Vuelve el madrugar, el acostarse pronto, el llevar a los niños al colegio, el tener un horario para todo, sobre todo para comer y para dormir, que no sé a vosotros pero a mi tantos días de descanso me desestabilizan totalmente.
Han sido unas vacaciones increíbles. No han sido muy largas, pero lo suficiente como para olvidar completamente mi vida normal.
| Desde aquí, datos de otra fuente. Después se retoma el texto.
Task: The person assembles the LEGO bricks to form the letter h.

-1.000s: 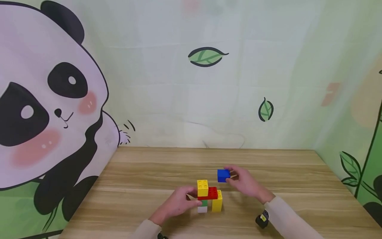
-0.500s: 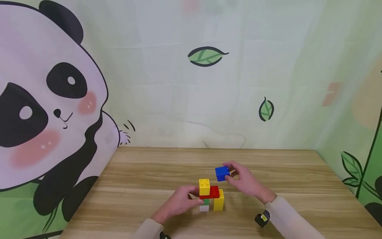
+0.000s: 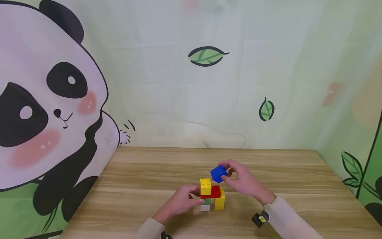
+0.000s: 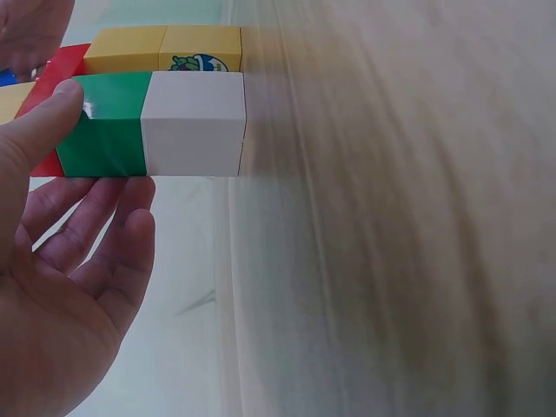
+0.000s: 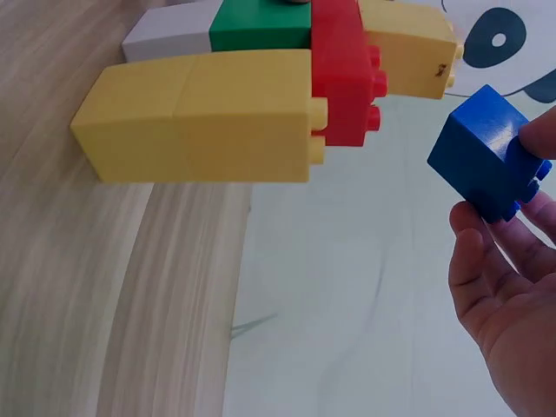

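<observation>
A small toy brick structure stands on the table. Its left side stacks a white brick (image 4: 195,126) below a green brick (image 4: 104,130). A red brick (image 3: 215,191) lies across the top, with a yellow brick (image 3: 205,186) on its left end. To the right rises a yellow column (image 5: 200,117) with bare studs showing. My left hand (image 3: 182,200) grips the green brick, thumb on the near face and fingers behind. My right hand (image 3: 240,178) pinches a blue brick (image 3: 219,174), tilted, in the air above and behind the red brick, its studs turned toward the palm.
The wooden table (image 3: 143,172) extends around the structure, back to a pale cloth backdrop (image 3: 155,99) with leaf prints. A large printed panda (image 3: 68,83) covers the left wall. Dark wrist cameras sit at both sleeves, the right one (image 3: 259,219) hanging close over the table.
My right hand has moved the blue brick slightly left and rotated it from level to tilted. The left hand keeps its grip; the structure appears slightly farther right in view.
</observation>
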`<control>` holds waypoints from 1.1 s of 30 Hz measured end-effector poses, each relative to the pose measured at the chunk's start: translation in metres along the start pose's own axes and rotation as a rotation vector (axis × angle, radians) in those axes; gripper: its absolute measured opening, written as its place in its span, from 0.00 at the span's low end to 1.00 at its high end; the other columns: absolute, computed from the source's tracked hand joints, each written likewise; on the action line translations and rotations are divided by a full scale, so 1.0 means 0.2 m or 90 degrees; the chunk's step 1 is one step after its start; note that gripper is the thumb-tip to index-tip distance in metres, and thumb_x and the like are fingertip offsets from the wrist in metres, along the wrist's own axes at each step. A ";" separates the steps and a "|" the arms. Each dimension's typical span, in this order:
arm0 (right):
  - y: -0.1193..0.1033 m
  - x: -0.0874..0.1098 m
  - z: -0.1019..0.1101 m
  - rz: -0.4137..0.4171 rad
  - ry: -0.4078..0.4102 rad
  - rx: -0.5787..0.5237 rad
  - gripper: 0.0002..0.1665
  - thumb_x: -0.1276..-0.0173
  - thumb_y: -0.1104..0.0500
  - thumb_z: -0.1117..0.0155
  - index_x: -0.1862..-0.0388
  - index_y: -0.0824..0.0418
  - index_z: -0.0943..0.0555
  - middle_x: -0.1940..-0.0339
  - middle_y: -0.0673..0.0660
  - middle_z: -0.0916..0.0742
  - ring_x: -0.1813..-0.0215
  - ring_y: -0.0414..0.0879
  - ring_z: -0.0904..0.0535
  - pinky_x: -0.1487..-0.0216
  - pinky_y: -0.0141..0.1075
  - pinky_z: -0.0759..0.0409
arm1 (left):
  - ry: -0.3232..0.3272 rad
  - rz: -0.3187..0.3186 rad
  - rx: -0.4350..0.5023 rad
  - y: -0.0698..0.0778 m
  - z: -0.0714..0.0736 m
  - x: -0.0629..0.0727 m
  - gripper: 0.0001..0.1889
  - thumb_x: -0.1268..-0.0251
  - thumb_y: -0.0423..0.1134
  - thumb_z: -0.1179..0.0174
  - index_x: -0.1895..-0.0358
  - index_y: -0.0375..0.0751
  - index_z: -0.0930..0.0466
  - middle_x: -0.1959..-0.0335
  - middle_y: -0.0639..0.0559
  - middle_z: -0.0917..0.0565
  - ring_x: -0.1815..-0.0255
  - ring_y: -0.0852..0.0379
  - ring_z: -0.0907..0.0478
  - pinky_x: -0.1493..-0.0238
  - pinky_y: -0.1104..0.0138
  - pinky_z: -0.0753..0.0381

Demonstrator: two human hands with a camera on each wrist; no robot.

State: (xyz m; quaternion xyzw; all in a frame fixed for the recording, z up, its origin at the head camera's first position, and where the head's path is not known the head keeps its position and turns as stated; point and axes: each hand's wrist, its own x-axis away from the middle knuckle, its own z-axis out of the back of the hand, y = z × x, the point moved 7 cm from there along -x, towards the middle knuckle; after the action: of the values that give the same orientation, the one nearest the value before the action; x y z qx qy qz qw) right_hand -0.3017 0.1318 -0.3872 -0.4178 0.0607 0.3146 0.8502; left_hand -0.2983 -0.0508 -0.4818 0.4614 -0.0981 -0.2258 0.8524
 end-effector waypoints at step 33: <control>-0.17 -0.04 -0.09 0.104 -0.055 0.016 0.19 0.33 0.53 0.38 0.45 0.54 0.26 0.52 0.47 0.19 0.56 0.42 0.24 0.57 0.37 0.21 | 0.004 -0.016 0.017 0.02 0.00 0.01 0.14 0.42 0.46 0.34 0.53 0.49 0.19 0.59 0.61 0.18 0.58 0.60 0.22 0.59 0.69 0.22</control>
State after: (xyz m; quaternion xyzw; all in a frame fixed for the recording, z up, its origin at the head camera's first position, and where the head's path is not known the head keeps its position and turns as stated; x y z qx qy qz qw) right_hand -0.2854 0.0991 -0.3728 -0.3868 0.0616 0.4002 0.8285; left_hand -0.2956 -0.0499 -0.4782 0.4748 -0.0923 -0.2337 0.8435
He tenido tiempo de recuperarme de la gripe, que yo no me iba a escapar, de dormir mucho, de descansar más, de disfrutar de mi cama a la que tanto echo de menos a diario, de pasar tiempo con mi familia, de aplastar mi sofá, de ver tres películas seguidas, de salir, de comer, de beber, de comprar, de recuperar recuerdos, de ver amigos a los que hacía mucho que no veía, de recibir buenas noticias. He tenido tiempo de ilusionarme, de cocinar, de comprar, de decorar, de coser, de regalar, de recibir regalos.
He empezado el año con una sonrisa, rodeada de gente fantástica, recordando mil historias y compartiendo momentos únicos y tardes muy divertidas.
He podido conectarme a internet y escribir, y leer, y disfrutar de mi gente acercándola con skype, y tomarme una copita de ron virtual. He desayunado muy bien acompañada y he bailado hasta el amanecer.
He disfrutado tanto que he vuelto a ser una niña, he patinado, saltado en la cama, me he pintado las uñas de muchos colores, y he conseguido por primera vez el Rey del roscón.
He engordado, eso seguro, pero me he ganado cada gramo a base de quedadas y de momentos de felicidad compartidos.
Y hoy he vuelto a la realidad, me he vestido de rojo para derrochar energía y poder contrarrestar la mala que alguien pudiera enviarme en mi primer día de trabajo y aquí también he recibido buenas noticias.
Leí hace algún tiempo que la felicidad está en las pequeñas cosas y esa filosofía es la que voy a aplicar. Superado mi primer día de trabajo, voy a por un segundo reto, que es mi clase de patinaje hoy, mañana será la báscula, con la confianza de que esos kilos de más se vayan reduciendo poco a poco y enseguida llega el finde. De nuevo tiempo para disfrutar y hacer lo que me parezca.

El 2014 no ha podido empezar mejor, muchas cosas buenas, muchas noticias alegres y muchas cosas que vamos a celebrar durante todo el año.

Como dice El tarro de Ideas en esta imagen, me da a mí que el 2014 va a ser mi año, y si no es, pues que no sea por no intentarlo, ¿no crees?